Burning Mouth Syndrome ( Glossopyrosis )
Burning Mouth Syndrome ( Glossopyrosis )

Burning in the tongue and on the lips can result from stomatitis, in which case the examining dentist or physician should see abnormalities on oral examination. If no such abnormalities are evident, the disorder is termed the "burning mouth syndrome". No specific cause of this syndrome has been identified. It is believed to result from an interplay of local, constitutional, and psychogenic factors. No absolute cause has been identified. Exacerbating factors can include: dry mouth, ill-fitting dentures, abnormal tongue movements, depression, anxiety, nutritional factors, and systemic disease are some of the things that can be treated in an attempt to alleviate the symptoms. It is a benign disease that generally resolves slowly with conservative measures over a period of 6 months to 5 years. Otolaryngologists or dentists are the experts to consult for this bothersome problem.

I. Epidemiology
A. More common in women by ratio of 7:1
B. Prevalence: I million in U.S. effected
C. More common in elderly; 60 or older. Appears to be most common in postmenopausal women.

II. Pathophysiology
A. No clear etiology identified
B. Postulated etiologies: 1.) Nutritional Deficiency (e.g.. B2 (Riboflavin) Vitamin Deficiency), 2.)Chronic Ebstein Barr Viral infection of basal cell layer of dorsum of tongue. 3.)Gastroesophageal reflux with acid from stomach coating tongue after refluxing causing a chemical long lasting burn while reclined and asleep. 4.) Diabetes. 5.) Major Depression 6.) Increased taste sensation. 7.) Xerostomia. 8.) Menopause (90% of women are postmenopausal). 9.) Trigeminal Nerve (CN V2) neuropathy ( Atypical Trigeminal Neuralgia ). 10.) AIDS.

lII. Symptoms
A. Characteristics of pain
1. Burning pain affecting oropharynx
2. Pain may be severe toothache-like pain
B. Timing
1. Onset in mid-morning
2. Progression over course of day
3. Peaks in late afternoon
4. Subsides at night (may interfere with going to sleep)
C. Multiple pain sites often affected
1. Anterior two-thirds of Tongue
2. Oral Mucosa (especially anterior Hard Palate)
3. Lower lip mucosa
D. Palliative
1. Pain may be relieved with eating
E. Associated symptoms
Dry Mouth (Xerostomia)
Taste disturbance (bitter or metallic taste)

IV. Signs
A. No pathopneumonic lesions present.
B. Geographic tongue results from loss of filiform papillae from patches on the dorsal surface of the tongue.
The location of the patches may appear to shift over a period of weeks.

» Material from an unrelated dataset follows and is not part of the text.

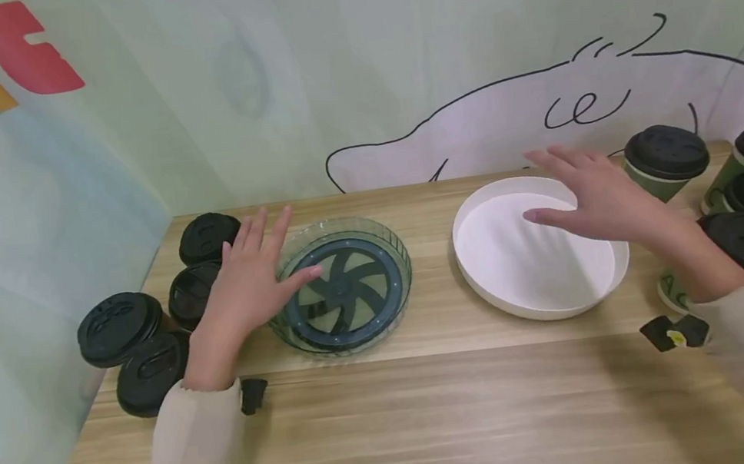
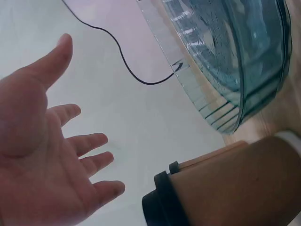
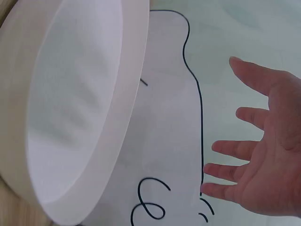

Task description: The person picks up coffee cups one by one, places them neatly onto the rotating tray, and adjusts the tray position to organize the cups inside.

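Note:
My left hand [image 1: 240, 294] hovers with spread fingers between the black-lidded cups and a clear greenish round tray [image 1: 404, 267], overlapping the tray's left edge in the head view. Inside that tray lies a dark blue ring with curved spokes [image 1: 340, 288]. In the left wrist view the palm holds nothing, and the tray's ribbed wall [image 2: 221, 115] stands beside a brown cup [image 2: 235, 183]. My right hand [image 1: 594, 197] is raised over the right part of a white round tray [image 1: 523, 268], fingers stretched and apart. The right wrist view shows this palm bare too, away from the tray's rim.
Several brown cups with black lids [image 1: 120, 325] stand at the left. Several green cups with black lids [image 1: 665, 153] stand at the right, close to my right forearm. The wooden table [image 1: 437, 425] ends at the back against a printed cloth [image 1: 350, 56].

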Demonstrator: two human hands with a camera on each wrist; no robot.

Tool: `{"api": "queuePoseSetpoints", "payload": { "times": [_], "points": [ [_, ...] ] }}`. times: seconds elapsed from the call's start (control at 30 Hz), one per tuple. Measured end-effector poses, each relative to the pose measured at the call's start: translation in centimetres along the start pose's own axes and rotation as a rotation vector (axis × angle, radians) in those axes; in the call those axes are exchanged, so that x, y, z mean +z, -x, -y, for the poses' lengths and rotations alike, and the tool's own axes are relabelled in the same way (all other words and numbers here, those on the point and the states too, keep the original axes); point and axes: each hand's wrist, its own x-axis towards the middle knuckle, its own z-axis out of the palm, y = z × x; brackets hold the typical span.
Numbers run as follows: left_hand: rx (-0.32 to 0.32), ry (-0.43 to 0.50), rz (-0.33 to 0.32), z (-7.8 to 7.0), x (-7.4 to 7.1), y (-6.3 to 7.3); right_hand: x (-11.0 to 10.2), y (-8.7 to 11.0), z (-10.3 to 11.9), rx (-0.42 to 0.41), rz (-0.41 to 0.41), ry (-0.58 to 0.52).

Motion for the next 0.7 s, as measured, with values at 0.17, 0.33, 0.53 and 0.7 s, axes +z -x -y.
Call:
{"api": "queuePoseSetpoints", "payload": {
  "times": [0.17, 0.33, 0.53, 0.7],
  "points": [
    [0.002, 0.114, -0.025, 0.3, 0.8, 0.5, 0.8, -0.7, 1.1, -0.026, 0.039, -0.160],
    [-0.015, 0.200, -0.041, 0.6, 1.1, 1.2, 2.0, -1.3, 1.9, -0.013, 0.068, -0.275],
    [-0.023, 0.257, -0.065, 0.7, 1.0, 2.1, 3.4, -2.3, 2.8, -0.014, 0.098, -0.444],
    [-0.033, 0.280, -0.080, 0.5, 0.4, 2.8, 4.8, -3.3, 3.8, -0.028, 0.134, -0.534]
  ]
}}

V. Differential Diagnosis: Oral Herpes, Chronic Ebstein Barr Viral Infection, Phemphigoid, Phemphigus,Squamous cell carcinoma, Oral Candidiasis, Vitamin B6 or B12 deficiency, Hypothyroidism, etc.

VI. Associated Conditions
A. Mood disturbance including Major Depression

VII. Clinical Course
A. Spontaneous onset with persistence for years

VIII. Clinical Treatment
A. Treat potential causes of differential diagnosis.
1.Treatment fo Acid Reflux ( GERD) with head of bed elevation, diet changes, and proton pump inhibitors ( Previcid, Prilosec, etc.)
2. Antifungal agent for Oral Candidiasis (Thrush)
3. Estrogen Replacement for Menopause
4. B Vitamin Supplementation for B Vitamin Deficiency
5. Increase saliva in Xerostomia
6. Treat specific causative factors such as dental problems.
B. Neuropathic pain medications
1. Amitriptyline (Elavil) at bedtime
Clonazepam (Klonopin) at bedtime
Gabapentin (Neurontin) at bedtime
a. St & t with hot pepper diluted 1:2 with water
b. Rinse mouth with 1 teaspoon
c. May decrease dilution to 1:1 as tolerate
Provide symptomatic relief with a one-to-one mixture of Benadryl elixir and Kaopectate,or prescribe viscous lidocaine.